So, if you assume it’s roughly flat this year, Matt, that would be probably on target and we look to grow in ‘18 and beyond..
Alright, thank you very much..
And our next question comes from Jayson Bedford with Raymond James. Please go ahead..
Good morning. Thanks for taking the call or questions.
I guess first and I apologize if I missed it, Jim, what is the gross margin guidance for fiscal ‘17?.
So, Jayson, gross margin guidance, let me just double check my notes. So Jayson, for 2017, gross margin guidance, you got me checking my notes, Jayson..
Yes, sorry, you need that CFO..
Got it. So Jayson in 2017, we are guiding to 51%..
Okay.
So effectively kind of flat year-over-year?.
It’s like slight change, but roughly flat..
Okay.
And then I thought the quarter was a good one, you showed some good growth and I realized China helped out a bit, but when I look at your fiscal ‘17 revenue guidance, the growth is somewhat modest and I guess maybe you can just walk through some of your primary concerns on sales growth in ’17 Jim, I realized that vascular access is expected to be flat, but again that doesn’t imply a lot of growth in the other two segments?.
Yes.
So a couple of things Jayson, when you have – we have had some disruptive events that have occurred here with my arrival, changing some management and doing some things differently, so I am being cautious and conservative that we are going to still maintain our current rates of business with our current customers before we can get to a stronger growth profile.
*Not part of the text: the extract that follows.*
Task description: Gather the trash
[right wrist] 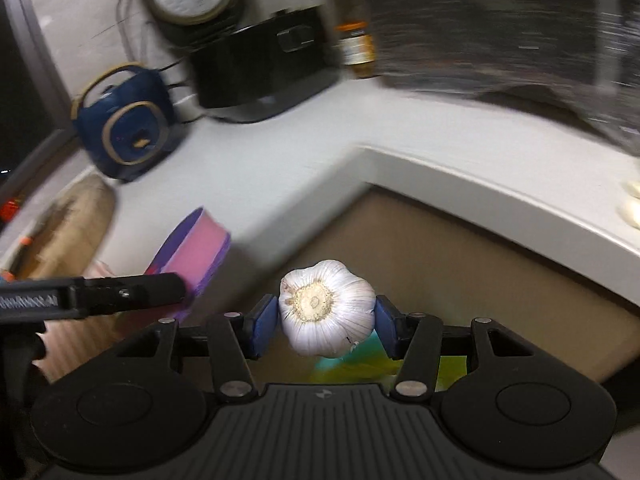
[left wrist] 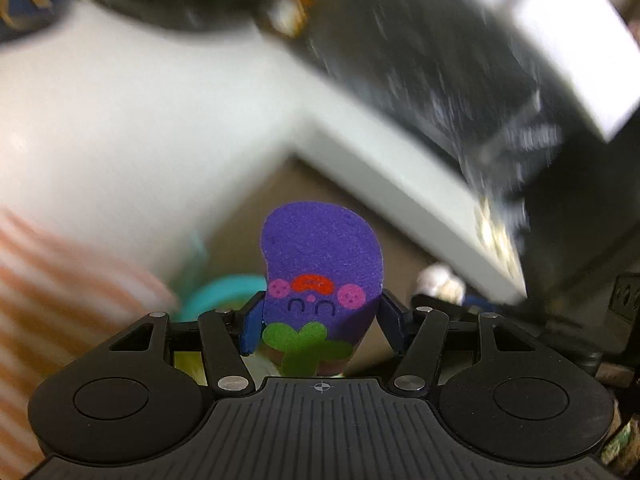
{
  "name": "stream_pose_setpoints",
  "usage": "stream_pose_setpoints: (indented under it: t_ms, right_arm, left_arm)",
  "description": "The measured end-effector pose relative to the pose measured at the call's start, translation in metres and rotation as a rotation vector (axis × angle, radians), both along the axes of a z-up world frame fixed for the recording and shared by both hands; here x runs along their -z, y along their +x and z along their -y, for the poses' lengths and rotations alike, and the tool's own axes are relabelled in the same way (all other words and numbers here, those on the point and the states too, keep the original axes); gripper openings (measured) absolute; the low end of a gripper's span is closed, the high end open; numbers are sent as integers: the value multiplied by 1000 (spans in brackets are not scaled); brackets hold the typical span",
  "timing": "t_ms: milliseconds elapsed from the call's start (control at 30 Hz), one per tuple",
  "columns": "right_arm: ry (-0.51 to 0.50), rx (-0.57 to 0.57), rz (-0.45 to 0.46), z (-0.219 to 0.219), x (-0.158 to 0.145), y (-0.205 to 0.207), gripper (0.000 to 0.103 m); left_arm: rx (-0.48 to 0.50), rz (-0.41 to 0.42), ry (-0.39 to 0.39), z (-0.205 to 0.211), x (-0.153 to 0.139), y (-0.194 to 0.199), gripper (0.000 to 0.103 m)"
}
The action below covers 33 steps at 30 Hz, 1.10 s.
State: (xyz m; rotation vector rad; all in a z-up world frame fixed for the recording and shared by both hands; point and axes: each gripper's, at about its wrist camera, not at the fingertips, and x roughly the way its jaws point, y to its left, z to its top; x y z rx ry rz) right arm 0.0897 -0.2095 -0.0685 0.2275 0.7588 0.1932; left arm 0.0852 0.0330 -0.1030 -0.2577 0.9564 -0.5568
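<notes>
My left gripper is shut on a purple eggplant-shaped sponge with a printed face, held upright between the blue pads. My right gripper is shut on a white garlic bulb, root end facing the camera. In the right wrist view the left gripper comes in from the left, and the sponge shows its pink side. A teal-rimmed bin with a yellow-green liner sits below both grippers; part of the bin shows under the garlic.
An L-shaped white counter wraps around the brown floor area. On the counter stand a blue rice cooker, a black appliance and an orange-capped jar. Pale garlic pieces lie at the right edge.
</notes>
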Motion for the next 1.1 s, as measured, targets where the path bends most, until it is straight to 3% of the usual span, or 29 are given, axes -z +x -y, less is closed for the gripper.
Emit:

Some of the areas that you have seen that the opportunity with Asclera that we launched in March, our deal with Merz has gone probably a little better than we expected. So in our venous franchise, things are growing a bit better. We have the uncertainty right now of the Cook Medical recall and we are seeing strong demand currently to fill that.
Its uncertain going forward how long that demand will remain or how much of that business we can retain permanently going forward, but we see that we will have more clarity soon there as time goes by. Really, the VA business I think Jayson, is the one that’s a bit uncertain today.
As I mentioned a minute ago, we are roughly going to be flat this year, maybe slight growth as we get towards the end of the year in there with our PICC business and with BioFlo. But ultimately, we need to do a better job of outlining how we will grow. There are some things that we will do globally that maybe we are different in the past.
I think there are international expansion opportunities that exist for AngioDynamics that we have maybe not resourced as well in the past.
So we need to build that a little bit more strategic plans here that then we can articulate you – to you of how we can take advantage of global or regional opportunities that we think exist as long as just – as well as just product opportunities..
Alright. Okay, that’s helpful.
On the discontinuation of Celerity, does this imply that you are not interested in tip location, meaning you either are not working on it internally or won’t pursue it externally?.
It doesn’t imply that, Jayson. I tried to be careful with the comments. So we talked about we discontinuing the Celerity program as its set forth today. We don’t see the Celerity program as something we can win in going forward. We don’t think it makes sense to keep investing dollars there.
Jayson and Herbert, well, we would love to have a combination of BioFlo with a really effective tip location and navigation system. Today, we don’t think Celerity would have given us that. So there are other opportunities to add that technology to our offering over time. And if we do so or have movement there, we will talk to you guys about that.
But for now, we know there is risk when you discontinue something like Celerity, but we think it’s the right move for us going forward. And we are not saying no to the area, we know there are some customers that truly like the fact that having the ability to navigate and locate tips with using technology..
Alright, okay.
And then maybe lastly for me and a bit of a follow-up on the AngioVac question earlier, I realized it was a tough comp, but are you still focused on this product as a growth driver for the PV segment, meaning are you adding, subtracting or keeping the level of resources dedicated to this product the same?.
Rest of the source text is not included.